● TASK DETAILS: Give the count of lines in the data that include the string "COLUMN", with no added remarks.
BEGIN
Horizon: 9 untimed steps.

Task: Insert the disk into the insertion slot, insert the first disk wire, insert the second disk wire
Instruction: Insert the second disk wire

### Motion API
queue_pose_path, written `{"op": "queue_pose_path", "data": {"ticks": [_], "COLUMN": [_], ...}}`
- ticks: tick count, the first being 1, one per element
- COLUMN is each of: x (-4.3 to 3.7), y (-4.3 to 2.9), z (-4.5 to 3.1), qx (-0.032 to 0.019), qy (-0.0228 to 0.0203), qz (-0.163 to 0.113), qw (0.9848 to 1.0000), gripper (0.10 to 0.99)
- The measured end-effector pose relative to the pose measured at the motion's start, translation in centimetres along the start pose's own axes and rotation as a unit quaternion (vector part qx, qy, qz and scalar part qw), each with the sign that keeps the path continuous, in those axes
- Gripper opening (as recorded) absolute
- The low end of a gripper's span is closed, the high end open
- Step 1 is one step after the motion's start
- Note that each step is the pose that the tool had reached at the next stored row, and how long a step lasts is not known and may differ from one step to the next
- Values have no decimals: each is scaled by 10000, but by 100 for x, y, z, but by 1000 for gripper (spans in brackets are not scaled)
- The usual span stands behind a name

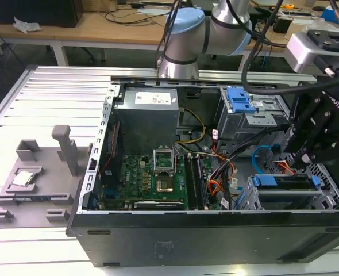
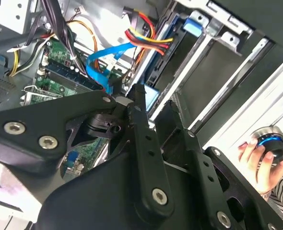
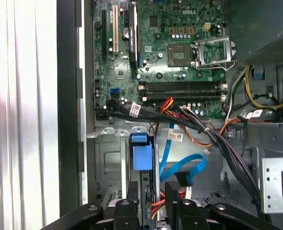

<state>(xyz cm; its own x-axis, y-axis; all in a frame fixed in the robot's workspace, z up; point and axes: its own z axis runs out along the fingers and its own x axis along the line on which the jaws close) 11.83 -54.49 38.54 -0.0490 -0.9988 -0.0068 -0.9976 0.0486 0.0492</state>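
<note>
The disk (image 1: 289,179) looks to me already seated in the insertion slot (image 1: 284,200), its blue carrier tab (image 3: 141,153) standing out at the bay's mouth; I cannot tell whether it is pushed fully home. My gripper (image 3: 153,201) hangs just above that end of the bay with its fingers (image 3: 175,199) parted a moderate way and nothing clamped. The first disk wire (image 2: 146,37) runs through the gap between them, loose as far as I can judge. The second disk wire (image 3: 182,167) loops just beside one finger, its dark plug (image 3: 187,179) close to the tip; whether either plug is mated I cannot see.

My worries:
- Closing here could pinch the coloured bundle instead of a plug.
- A sideways move could hook the blue loop and drag it.
- A plug gripped crooked would jam against its socket.
- The thick black harness (image 3: 180,120) crowds the approach.
- A person's hand (image 2: 256,160) sits near the case edge, holding a round blue-ringed object.

The cage is thin perforated grey sheet metal with hard edges that could scrape insulation. The blue cable is flat, glossy and springy; the bundle is soft, round-stranded and limp. The carrier is smooth moulded plastic; the green motherboard (image 3: 170,57) beyond is studded with fragile parts.
</note>
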Motion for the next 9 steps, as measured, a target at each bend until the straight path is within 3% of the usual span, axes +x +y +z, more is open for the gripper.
{"op": "queue_pose_path", "data": {"ticks": [9], "x": [9], "y": [180], "z": [9], "qx": [0], "qy": [0], "qz": [0], "qw": [10000], "gripper": [361]}}
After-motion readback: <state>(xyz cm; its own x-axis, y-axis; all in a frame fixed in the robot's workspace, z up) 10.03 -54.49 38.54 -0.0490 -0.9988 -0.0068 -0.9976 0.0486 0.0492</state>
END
● TASK OUTPUT: 2